Assignment
From the line containing "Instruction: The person" down to the line containing "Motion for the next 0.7" in the records below, reproduce every line exactly, ends included, and omit all others.

'''

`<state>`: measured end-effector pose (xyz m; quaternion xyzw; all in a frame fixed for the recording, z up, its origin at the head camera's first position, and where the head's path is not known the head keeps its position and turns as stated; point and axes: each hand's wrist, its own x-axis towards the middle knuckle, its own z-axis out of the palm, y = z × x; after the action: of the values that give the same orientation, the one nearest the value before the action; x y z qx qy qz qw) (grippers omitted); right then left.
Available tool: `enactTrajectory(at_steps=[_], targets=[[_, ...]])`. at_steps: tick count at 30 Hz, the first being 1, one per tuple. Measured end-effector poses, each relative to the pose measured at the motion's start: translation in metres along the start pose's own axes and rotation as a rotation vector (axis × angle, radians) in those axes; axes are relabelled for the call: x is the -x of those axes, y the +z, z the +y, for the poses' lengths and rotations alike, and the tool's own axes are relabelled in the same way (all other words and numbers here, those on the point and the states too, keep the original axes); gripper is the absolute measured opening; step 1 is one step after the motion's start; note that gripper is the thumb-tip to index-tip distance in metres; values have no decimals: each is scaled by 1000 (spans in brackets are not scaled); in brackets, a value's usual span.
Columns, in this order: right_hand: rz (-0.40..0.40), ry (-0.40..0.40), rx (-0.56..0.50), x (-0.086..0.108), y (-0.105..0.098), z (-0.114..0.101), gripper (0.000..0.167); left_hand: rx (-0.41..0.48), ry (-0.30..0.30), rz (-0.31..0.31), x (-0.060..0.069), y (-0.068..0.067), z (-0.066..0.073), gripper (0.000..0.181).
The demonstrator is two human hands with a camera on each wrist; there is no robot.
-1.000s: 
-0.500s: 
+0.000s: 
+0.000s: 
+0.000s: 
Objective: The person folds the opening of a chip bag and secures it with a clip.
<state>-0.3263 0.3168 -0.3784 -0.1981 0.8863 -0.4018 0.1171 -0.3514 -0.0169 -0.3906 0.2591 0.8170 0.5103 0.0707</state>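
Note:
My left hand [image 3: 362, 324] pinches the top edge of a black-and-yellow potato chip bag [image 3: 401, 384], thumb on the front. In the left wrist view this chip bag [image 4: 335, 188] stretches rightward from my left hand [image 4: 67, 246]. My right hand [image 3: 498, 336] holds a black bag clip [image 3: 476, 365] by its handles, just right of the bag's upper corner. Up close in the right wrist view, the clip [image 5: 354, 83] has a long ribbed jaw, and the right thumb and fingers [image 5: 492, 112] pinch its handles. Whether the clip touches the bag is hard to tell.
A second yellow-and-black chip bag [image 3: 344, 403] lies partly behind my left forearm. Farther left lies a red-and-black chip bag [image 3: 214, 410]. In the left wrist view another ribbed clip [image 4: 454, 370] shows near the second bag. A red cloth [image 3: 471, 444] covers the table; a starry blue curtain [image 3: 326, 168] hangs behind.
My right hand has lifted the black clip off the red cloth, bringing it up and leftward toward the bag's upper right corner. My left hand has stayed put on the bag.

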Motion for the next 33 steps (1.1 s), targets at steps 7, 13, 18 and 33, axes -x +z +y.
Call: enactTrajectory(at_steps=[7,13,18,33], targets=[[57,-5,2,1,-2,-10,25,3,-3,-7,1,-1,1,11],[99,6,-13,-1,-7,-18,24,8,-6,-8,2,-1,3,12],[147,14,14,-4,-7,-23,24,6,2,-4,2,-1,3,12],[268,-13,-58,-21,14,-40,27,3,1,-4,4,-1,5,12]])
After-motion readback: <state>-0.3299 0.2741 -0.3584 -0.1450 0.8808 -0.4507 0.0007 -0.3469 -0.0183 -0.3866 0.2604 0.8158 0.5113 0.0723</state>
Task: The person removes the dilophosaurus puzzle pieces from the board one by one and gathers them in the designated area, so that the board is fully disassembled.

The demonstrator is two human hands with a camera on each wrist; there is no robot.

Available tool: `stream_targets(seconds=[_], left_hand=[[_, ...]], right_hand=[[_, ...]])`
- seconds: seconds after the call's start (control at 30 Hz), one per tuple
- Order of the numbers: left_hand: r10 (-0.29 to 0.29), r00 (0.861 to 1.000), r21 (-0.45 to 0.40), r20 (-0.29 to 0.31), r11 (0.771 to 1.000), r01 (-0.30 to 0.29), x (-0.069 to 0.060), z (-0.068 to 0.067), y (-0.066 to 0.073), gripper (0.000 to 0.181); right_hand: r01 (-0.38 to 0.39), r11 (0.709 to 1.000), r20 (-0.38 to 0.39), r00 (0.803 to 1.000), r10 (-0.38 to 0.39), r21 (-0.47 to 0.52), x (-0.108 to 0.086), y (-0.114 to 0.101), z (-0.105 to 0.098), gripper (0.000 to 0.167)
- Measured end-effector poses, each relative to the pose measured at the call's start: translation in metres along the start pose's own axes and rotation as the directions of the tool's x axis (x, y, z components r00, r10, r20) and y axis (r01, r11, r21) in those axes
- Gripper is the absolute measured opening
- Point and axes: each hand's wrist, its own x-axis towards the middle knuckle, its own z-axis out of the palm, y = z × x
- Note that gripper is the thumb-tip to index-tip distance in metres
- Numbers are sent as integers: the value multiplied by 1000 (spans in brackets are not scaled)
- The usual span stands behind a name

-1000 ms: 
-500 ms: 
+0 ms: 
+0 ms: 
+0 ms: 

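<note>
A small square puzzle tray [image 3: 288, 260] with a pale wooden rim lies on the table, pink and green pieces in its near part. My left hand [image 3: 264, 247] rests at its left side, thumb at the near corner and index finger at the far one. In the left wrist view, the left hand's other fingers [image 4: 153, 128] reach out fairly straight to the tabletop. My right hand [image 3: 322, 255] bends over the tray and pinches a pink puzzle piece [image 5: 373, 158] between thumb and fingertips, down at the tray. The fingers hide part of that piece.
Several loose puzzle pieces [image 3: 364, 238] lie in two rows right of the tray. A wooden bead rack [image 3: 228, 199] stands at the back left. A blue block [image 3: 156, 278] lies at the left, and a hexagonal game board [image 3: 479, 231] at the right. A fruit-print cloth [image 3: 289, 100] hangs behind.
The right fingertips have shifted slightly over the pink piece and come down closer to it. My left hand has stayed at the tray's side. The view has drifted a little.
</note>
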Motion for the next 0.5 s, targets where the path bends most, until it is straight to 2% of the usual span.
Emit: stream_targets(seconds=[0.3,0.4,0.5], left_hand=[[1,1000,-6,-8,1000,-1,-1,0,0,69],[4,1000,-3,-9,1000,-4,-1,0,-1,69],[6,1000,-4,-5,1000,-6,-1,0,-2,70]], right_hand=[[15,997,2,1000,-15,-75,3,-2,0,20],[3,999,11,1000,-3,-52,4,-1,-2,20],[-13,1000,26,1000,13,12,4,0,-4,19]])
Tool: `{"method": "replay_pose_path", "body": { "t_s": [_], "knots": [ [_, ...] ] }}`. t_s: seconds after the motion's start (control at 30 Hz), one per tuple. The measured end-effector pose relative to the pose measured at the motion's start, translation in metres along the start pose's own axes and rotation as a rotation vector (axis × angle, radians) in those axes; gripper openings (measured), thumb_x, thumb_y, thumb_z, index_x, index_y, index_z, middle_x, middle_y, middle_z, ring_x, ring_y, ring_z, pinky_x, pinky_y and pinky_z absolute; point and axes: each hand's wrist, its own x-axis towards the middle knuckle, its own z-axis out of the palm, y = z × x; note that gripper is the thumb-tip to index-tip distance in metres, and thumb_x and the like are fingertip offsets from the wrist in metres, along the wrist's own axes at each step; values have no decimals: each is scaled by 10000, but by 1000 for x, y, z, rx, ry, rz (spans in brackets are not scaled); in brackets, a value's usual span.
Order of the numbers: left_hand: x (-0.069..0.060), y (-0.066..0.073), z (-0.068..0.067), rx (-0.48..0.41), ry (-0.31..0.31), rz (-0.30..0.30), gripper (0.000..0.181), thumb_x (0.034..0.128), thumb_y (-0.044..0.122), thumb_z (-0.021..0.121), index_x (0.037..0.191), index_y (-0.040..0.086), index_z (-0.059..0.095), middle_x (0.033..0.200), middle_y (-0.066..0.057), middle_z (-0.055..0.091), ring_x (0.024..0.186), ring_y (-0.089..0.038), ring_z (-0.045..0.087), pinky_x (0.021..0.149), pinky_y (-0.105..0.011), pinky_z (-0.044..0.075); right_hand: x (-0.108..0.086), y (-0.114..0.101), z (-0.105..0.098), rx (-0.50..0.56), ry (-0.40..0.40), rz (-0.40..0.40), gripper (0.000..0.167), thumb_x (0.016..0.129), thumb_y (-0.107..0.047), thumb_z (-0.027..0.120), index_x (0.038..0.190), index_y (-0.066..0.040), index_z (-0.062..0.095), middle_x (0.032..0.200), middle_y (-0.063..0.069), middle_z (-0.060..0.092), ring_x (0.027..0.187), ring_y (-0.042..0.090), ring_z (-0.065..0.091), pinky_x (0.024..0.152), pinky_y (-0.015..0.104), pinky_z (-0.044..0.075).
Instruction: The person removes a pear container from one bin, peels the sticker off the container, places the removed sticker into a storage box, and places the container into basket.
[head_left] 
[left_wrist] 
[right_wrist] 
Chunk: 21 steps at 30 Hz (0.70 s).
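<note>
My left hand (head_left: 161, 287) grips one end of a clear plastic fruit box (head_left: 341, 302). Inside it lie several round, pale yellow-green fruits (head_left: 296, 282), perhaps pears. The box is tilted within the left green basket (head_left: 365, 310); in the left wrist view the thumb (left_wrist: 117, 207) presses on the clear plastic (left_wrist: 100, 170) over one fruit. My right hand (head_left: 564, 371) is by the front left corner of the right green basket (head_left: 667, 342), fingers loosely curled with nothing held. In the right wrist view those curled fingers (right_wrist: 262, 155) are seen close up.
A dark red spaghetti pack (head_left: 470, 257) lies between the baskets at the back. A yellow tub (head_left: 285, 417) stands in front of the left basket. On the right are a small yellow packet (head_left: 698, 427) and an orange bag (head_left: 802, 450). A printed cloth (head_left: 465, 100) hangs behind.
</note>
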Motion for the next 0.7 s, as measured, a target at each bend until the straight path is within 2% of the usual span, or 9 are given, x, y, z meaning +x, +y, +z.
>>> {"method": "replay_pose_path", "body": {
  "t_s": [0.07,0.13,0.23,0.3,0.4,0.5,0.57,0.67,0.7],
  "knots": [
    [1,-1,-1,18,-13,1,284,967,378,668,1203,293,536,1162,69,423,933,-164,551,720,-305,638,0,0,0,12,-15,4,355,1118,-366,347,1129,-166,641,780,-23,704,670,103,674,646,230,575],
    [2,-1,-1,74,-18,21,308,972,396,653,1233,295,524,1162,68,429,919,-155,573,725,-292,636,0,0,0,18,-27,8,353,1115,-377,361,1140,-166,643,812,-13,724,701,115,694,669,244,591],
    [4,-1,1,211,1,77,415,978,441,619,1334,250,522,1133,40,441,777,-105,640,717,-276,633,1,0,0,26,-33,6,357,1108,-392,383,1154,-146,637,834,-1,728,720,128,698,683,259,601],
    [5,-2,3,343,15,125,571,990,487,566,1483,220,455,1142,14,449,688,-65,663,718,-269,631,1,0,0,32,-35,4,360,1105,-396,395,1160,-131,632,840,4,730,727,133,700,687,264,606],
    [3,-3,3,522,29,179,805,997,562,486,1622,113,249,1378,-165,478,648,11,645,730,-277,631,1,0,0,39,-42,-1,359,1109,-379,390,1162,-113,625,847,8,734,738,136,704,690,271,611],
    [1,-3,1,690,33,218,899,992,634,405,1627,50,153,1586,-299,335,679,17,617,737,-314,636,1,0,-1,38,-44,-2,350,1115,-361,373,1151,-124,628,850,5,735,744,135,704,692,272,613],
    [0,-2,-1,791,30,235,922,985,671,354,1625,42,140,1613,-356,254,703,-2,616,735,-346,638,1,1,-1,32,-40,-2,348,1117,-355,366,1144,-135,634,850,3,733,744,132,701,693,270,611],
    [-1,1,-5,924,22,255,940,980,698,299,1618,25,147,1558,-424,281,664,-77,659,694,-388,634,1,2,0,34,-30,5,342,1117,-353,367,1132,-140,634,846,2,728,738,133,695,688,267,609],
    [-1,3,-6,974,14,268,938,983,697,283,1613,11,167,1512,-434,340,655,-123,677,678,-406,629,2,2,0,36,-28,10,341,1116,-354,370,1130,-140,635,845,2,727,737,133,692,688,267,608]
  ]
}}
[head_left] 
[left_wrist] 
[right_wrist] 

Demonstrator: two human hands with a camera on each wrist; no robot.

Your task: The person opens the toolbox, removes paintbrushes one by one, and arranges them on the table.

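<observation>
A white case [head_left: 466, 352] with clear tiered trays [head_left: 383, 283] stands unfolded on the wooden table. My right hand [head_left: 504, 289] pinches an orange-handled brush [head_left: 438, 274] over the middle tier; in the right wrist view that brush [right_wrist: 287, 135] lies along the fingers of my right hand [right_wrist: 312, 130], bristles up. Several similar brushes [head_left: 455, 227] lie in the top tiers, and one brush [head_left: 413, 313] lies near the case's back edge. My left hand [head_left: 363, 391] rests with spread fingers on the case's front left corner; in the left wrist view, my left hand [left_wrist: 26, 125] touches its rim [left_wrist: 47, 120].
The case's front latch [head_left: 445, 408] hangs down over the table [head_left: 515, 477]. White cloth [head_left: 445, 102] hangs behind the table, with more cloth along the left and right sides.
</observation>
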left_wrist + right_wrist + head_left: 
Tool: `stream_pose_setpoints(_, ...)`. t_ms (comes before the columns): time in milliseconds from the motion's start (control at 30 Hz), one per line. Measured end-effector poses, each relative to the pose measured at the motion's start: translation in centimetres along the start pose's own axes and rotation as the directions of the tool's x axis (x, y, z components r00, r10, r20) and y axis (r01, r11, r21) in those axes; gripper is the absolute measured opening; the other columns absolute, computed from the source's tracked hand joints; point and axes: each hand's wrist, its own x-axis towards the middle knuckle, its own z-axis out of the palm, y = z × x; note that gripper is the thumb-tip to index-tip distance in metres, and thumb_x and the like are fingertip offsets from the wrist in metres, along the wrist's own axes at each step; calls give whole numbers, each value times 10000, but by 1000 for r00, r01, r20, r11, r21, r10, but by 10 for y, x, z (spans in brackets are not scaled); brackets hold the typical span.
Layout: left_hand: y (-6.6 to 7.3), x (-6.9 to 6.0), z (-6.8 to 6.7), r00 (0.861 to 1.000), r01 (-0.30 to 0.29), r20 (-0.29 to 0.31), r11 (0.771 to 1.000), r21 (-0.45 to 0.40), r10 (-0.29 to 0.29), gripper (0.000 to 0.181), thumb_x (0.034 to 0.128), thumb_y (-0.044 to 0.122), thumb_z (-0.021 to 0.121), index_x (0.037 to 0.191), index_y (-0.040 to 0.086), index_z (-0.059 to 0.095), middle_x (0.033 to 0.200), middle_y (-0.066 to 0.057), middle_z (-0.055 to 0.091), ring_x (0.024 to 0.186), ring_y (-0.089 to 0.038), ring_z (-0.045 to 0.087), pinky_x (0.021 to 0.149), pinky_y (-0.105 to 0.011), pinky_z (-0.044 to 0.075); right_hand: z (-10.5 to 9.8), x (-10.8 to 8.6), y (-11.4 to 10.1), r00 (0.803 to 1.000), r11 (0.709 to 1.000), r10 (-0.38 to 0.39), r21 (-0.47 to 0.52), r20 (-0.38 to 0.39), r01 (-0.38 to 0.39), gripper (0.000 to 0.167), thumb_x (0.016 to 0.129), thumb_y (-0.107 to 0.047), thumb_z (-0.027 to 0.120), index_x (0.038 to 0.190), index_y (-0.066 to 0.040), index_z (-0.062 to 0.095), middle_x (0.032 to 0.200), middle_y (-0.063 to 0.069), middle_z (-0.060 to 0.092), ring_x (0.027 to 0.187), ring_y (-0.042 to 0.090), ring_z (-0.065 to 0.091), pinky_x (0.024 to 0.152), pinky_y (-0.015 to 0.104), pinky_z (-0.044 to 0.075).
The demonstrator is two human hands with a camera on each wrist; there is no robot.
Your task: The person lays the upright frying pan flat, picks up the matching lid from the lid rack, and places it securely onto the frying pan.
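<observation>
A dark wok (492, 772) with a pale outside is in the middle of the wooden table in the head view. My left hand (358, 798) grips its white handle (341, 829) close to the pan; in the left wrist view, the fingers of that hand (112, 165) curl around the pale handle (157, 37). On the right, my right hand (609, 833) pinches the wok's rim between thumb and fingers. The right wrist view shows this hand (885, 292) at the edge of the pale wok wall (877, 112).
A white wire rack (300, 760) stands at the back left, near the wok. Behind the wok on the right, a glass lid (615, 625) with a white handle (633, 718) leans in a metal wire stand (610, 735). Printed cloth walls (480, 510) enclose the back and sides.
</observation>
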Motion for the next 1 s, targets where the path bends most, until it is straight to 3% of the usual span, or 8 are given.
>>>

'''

Exercise response
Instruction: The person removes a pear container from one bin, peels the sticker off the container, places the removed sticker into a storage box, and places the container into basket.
[head_left] 
[left_wrist] 
[right_wrist] 
Chunk: 21 steps at 30 Hz (0.70 s).
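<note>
My left hand (head_left: 161, 287) grips one end of a clear plastic fruit box (head_left: 341, 302). Inside it lie several round, pale yellow-green fruits (head_left: 296, 282), perhaps pears. The box is tilted within the left green basket (head_left: 365, 310); in the left wrist view the thumb (left_wrist: 117, 207) presses on the clear plastic (left_wrist: 100, 170) over one fruit. My right hand (head_left: 564, 371) is by the front left corner of the right green basket (head_left: 667, 342), fingers loosely curled with nothing held. In the right wrist view those curled fingers (right_wrist: 262, 155) are seen close up.
A dark red spaghetti pack (head_left: 470, 257) lies between the baskets at the back. A yellow tub (head_left: 285, 417) stands in front of the left basket. On the right are a small yellow packet (head_left: 698, 427) and an orange bag (head_left: 802, 450). A printed cloth (head_left: 465, 100) hangs behind.
</note>
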Motion for the next 0.7 s, as measured, a target at each bend until the straight path is within 2% of the usual span, or 9 are given, x, y, z meaning +x, +y, +z.

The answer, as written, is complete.